This snake was around 30cm in length as it moved quickly off the road when I approached. The photo had to be taken quickly but I am guessing it’s a young brown snake.
The length suggests it could also be a White-lipped Snake, but as the face is not very visible it would be hard to say. They are most often active on dull days and round dusk, but the lighting in your photo looks fairly bright. It rather looks as if the tail has been damaged and regrown. Not sure if snakes can do this. Patrick? any idea?
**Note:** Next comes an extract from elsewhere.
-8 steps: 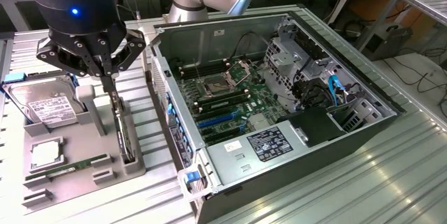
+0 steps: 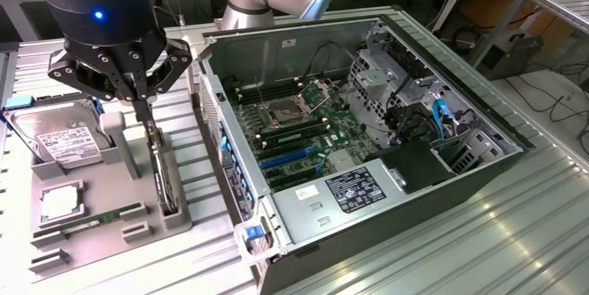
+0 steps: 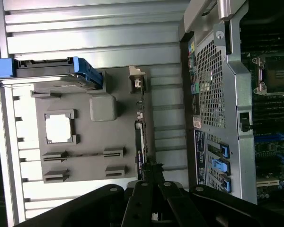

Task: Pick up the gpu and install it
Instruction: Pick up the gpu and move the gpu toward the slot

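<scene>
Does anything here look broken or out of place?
Nothing stands out. The computer case lies open, the hard drive sits squarely in the grey holder, and the gpu stands on edge there, gripped by the end effector.

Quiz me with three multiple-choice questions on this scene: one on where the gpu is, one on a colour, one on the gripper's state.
1. Where is the gpu? A in a motherboard slot; B in the grey holder; C flat on the table.
2. The small light above the gripper is: A red; B green; C blue.
3. The gripper is: A shut on the gpu; B wide open; C holding a screwdriver.
Answers: 1 B, it stands on edge in the holder beside the case. 2 C, a blue dot glows. 3 A, it pinches the card's top edge.
</scene>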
Yeah, good point Rob. I've seen a common scaly-foot in that general area myself, and it looks pretty good in size and shape for that, so I'd be pretty happy to confirm it as that. You think? We are pretty light-on for legless lizards in these parts, so it is unlikely to be any of the other species.
As far as i know snakes do not have the capability to regrow their tails unlike skinks legless lizzies and geckoes.We only have that one pygopus in this area,and I have only ever seen one on the kangarutha track many years ago.
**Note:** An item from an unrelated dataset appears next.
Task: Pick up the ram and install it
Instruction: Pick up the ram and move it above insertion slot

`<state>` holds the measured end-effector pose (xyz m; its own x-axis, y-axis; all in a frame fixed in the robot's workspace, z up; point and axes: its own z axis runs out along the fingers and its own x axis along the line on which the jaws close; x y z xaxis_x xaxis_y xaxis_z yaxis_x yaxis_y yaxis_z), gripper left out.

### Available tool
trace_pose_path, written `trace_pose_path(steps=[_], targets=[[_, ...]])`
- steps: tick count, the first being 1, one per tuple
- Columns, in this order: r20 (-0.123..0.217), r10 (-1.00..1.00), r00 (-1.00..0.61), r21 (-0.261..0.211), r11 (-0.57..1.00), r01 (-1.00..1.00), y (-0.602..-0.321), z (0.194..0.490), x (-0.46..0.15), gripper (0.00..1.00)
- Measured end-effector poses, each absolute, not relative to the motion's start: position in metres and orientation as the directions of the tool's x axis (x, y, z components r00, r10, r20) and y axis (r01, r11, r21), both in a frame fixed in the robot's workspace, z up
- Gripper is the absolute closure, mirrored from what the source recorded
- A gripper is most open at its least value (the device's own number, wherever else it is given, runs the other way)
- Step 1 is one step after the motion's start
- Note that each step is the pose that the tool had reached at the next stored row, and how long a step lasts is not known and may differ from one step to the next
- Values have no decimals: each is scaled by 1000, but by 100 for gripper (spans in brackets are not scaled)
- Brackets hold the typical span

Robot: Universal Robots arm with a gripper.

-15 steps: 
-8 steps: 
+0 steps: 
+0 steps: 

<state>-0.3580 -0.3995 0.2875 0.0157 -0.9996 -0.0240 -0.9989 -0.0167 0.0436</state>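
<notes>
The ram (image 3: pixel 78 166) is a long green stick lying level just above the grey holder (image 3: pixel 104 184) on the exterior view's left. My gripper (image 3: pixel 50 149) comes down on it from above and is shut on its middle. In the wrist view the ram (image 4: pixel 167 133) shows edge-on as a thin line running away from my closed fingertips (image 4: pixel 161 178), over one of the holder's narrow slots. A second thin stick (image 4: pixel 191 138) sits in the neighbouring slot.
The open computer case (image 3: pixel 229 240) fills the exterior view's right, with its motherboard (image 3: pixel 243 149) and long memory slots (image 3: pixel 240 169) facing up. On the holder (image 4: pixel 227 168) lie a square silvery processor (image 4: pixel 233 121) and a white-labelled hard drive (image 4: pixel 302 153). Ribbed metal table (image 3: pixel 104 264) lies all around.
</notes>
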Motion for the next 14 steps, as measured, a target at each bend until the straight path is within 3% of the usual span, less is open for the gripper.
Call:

I'm confident that this is a Common Scaly-foot, despite the quality of the photograph. Reasons being the regrown tail (snakes cannot regrow their tails, as mentioned); the just visible flap/scaley-foot(~halfway); the horizontally aligned, small, dark, posterior dashes on the tail; the relatively thickset body with indistinct neck; textured scales (longitudinally aligned) barely visible anteriorly (on the body); and just barely visible tympanic opening, indicated by dark mark in the tympanic region.